Non si può continuare a chiudere gli occhi davanti alle drammatiche violazioni dei Diritti Umani dei popoli tibetani e birmani, ma anche di quelli Uighuri, Mongoli, dello stesso popolo cinese Han, dei praticanti della Falun Gong, pur di non disturbare manovre e accordi economici con la Cina, in una totale mancanza di etica della politica e dell'economia.
Certo la Cina, paradiso terrestre del capitalismo, che di comunista ha solo il nome e il sistema di potere a partito unico, ha armi micidiali nella competizione globale e ha portato nel breve tempo grandi vantaggi alle multinazionali.
In questa corsa ai profitti gioca un ruolo determinante lo sfruttamento di manodopera a bassissimo costo o addirittura a costo zero (detenuti nei campi di concentramento detti LAOGAI costretti a lavori forzati, anche 15 ore al giorno senza adeguata alimentazione, moltissimi muoiono per la fatica e la denutrizione). In Tibet vi sono almeno 24 Laogai dove spesso i Tibetani vengono uccisi ed i loro organi venduti sul mercato nazionale ed internazionale degli organi umani!!!

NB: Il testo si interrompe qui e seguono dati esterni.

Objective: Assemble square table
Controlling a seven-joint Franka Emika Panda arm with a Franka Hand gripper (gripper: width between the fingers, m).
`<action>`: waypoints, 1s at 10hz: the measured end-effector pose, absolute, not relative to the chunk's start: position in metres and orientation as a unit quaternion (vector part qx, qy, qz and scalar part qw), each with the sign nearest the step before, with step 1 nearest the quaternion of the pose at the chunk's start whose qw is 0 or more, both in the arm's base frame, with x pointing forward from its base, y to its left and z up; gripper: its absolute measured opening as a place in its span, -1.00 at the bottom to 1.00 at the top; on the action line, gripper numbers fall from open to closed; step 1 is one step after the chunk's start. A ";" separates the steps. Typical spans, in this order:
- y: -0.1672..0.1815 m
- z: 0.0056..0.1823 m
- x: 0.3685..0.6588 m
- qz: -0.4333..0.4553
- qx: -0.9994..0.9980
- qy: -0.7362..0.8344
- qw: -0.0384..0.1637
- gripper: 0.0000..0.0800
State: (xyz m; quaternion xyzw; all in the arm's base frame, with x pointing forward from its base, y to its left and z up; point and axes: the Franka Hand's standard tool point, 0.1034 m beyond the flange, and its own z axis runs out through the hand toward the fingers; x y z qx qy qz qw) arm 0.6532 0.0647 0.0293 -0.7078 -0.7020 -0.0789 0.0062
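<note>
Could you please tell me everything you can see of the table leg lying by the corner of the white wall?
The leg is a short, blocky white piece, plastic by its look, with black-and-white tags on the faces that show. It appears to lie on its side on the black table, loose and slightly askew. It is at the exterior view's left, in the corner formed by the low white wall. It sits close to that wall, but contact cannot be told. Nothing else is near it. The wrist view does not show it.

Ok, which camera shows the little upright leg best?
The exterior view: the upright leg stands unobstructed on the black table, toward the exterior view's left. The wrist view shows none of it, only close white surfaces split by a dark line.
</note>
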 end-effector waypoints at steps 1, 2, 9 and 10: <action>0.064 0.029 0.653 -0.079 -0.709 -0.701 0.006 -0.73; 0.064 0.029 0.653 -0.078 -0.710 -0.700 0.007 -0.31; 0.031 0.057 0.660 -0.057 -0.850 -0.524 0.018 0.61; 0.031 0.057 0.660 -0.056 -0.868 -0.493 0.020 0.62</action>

La dilagante sudditanza da parte di numerosi governi occidentali, (primi fra tutti quello italiano, con il recente vergognoso episodio del rifiuto da parte del Presidente del Consiglio Romano Prodi di ricevere il Dalai Lama), è sostenuta o meglio imposta da quei potentati economici che fanno affari d'oro con la Cina, ignorando deliberatamente i principi di libertà, democrazia e rispetto dei più elementari diritti umani. Tale criminosa connivenza sta inoltre svalutando il valore degli operai a livello globale. Come sostiene Han Dongfang, sindacalista cinese arrestato e torturato nel 1989 "... nessuno può competere con la Cina, perché nessuno può competere con la totale mancanza di diritti".
La feroce repressione in Tibet e il genocidio sistematico e programmatico operato ai danni della sua popolazione, gli orrori della dittatura militare birmana largamente appoggiata e supportata dal governo cinese, il giro di vite sul terreno dei Diritti Umani e Civili....... Sta crescendo un sempre più consistente movimento di opinione pubblica a livello sia nazionale che internazionale per il boicottaggio delle Olimpiadi di Pechino.
La Cina sta giocando nel nostro mondo, e noi dobbiamo farla giocare secondo le regole del nostro mondo a partire dal trattamento dignitoso dei lavoratori e dall'apertura delle comunicazioni, la libertà di espressione e di pensiero, l'auto-determinazione, l'abolizione della pena di morte.
In conclusione, va sottolineato il legame culturale tra il popolo tibetano e quello birmano, profondamente permeati dal messaggio del Buddha della Responsabilità Universale, dell'Interdipendenza Reciproca, entrambi conseguentemente portatori di una cultura politica globale di pace e dialogo.
Il problema del Tibet e quello della Birmania devono essere al centro di ogni incontro a livello internazionale.
Supportiamo con ogni mezzo l'eroica resistenza del popolo Tibetano, non permettiamo che la sua lotta guadagni per qualche tempo l'attenzione dei media per poi cadere nuovamente nell'oblio, come già accaduto in Birmania.
Non rimaniamo in silenzio. Perché il silenzio è sempre colpevole.
E' possibile inviare una e-mail di "Petizione" all'Ambasciatore Cinese in Italia (fac simile):Sig. Ambasciatore Dong Jinyi
Ambasciata Cinese
Via Bruxelles, 56
00198 Roma ItaliaMail:
chinaemb_it@mfa.gov.cnFax 0039 06 85352891
Oggetto:
Libertà per il Popolo TibetanoEsprimiamo la nostra preoccupazione per gli incresciosi fatti che stanno accadendo a Lhasa in Tibet con la feroce e ingiustificata repressione di manifestanti pacifici che chiedono il giusto riconoscimento del loro diritto all'Autonomia nella loro patria e terra Tibetana.
Chiediamo che la repressione cessi e che si apra un dialogo con le popolazioni locali per il riconoscimento dei loro diritti di vivere in pace e per il rispetto della loro cultura e tradizione.